Another form of objectification of fellow human beings has been to gain money by exhibiting them to paying audiences. The fate of Ota Benga is an example of this. He was a Mbuti man who in 1904, together with other “primitive people”, was exhibited at the Lousiana Purchase Exposition in St. Louis and later in the Monkey House at Bronx´s Zoo in New York. Ota Benga had by the missionary Samuel Phillips Verner been purchased from slave-traders in the Belgian Congo, while Verner was searching for “exotic Africans” to be exhibited in St. Louis.
After newspapers had exposed the mistreatment of Mr. Benga, he was after six years released from the zoo. A supervisor of the Howard Colored Orphan Asylum in Brooklyn arranged to have Benga´s filed teeth capped while providing him with basic education and ”decent” clothes. Benga planned to return to his Congolese home, though when the outbreak of World War I ended cross-Atlantic passenger traffic, Benga did at the age of 32 build a ceremonial fire, chipped off the caps on his teeth and shot himself in the heart with a stolen pistol.1 By the beginning of the last century, Benga´s tragic fate was far from unique, people like him were brought from other continents to be exhibited at museums, circuses, and fairs. During the last decades, several books and movies have paid attention to some of these unfortunate individuals.
One example is the French film Black Venus from 2010. Directed by Abdellatif Kechiche it tells the true story of Sara Baartman, a Khoikhoi woman from South Africa who in the early 19th century was exhibited in several European countries.

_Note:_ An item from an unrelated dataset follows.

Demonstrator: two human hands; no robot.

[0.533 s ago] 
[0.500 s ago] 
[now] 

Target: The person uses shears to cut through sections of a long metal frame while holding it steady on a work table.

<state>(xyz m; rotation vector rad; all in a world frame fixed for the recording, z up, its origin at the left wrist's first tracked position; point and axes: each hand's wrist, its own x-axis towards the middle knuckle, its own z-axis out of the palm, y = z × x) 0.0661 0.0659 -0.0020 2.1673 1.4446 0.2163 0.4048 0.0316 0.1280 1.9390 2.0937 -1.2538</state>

At that time, as well as after her death when her skeleton and a painted plaster model of her naked body until 1974 were exhibited at Musée de l´Homme in Paris, Ms. Baartman has figured in novels, poems, and artworks. She suffered from steatopygia, abnormally big buttocks, as well as protruding genitals. When she was exposed naked, both alive and as a plaster model, Sara was presented as a representative of the ”abnormality” and ”hypersexuality” of the ”black race”, an outcome of its ”unique physique”. Ms. Baartman died from ”inflammation” at the age of 25. 2
Another representative of abused indigenous people is Minik, who seven years old together with his father Qisuk and four other Inghuits, in 1897 by the US explorer Robert Peary were brought from the village of Uummannaq in northern Greenland to New York, to be exhibited at shows and at the American Museum of Natural History. However, all of them soon died of tuberculosis, except for one man who succeeded to return to Greenland and Minik who was forced to remain in New York.
Minik suffered from his father´s death and pleaded for a proper Inghuit burial. For the benefit of Minik, the museum staff staged a fake burial. Unknown to Minik the coffin had been filled with stones, while his father´s corpse was de-fleshed, his skeleton mounted and publicly displayed together with painted, plaster models. Through his classmates, Minik found out that his father´s skeleton was exposed together with casts of his and his father´s naked bodies. The press got hold of the story and after almost ten years in New York, Minik was brought back to Uummannaq. He had by then forgotten his mother language and much of Inghuit culture and skills. In spite of being welcomed by his people, reintegrated in their culture and becoming a skilled hunter, Minik never felt at home. In 1916 he returned to New York, where he after a few months died of pneumonia.3
Minik had been kept in New York under the pretext of acculturation, a process of social, psychological and cultural change through which a dominant society incorporates individuals from a differing culture. Forced assimilation remains a common violation of minority rights.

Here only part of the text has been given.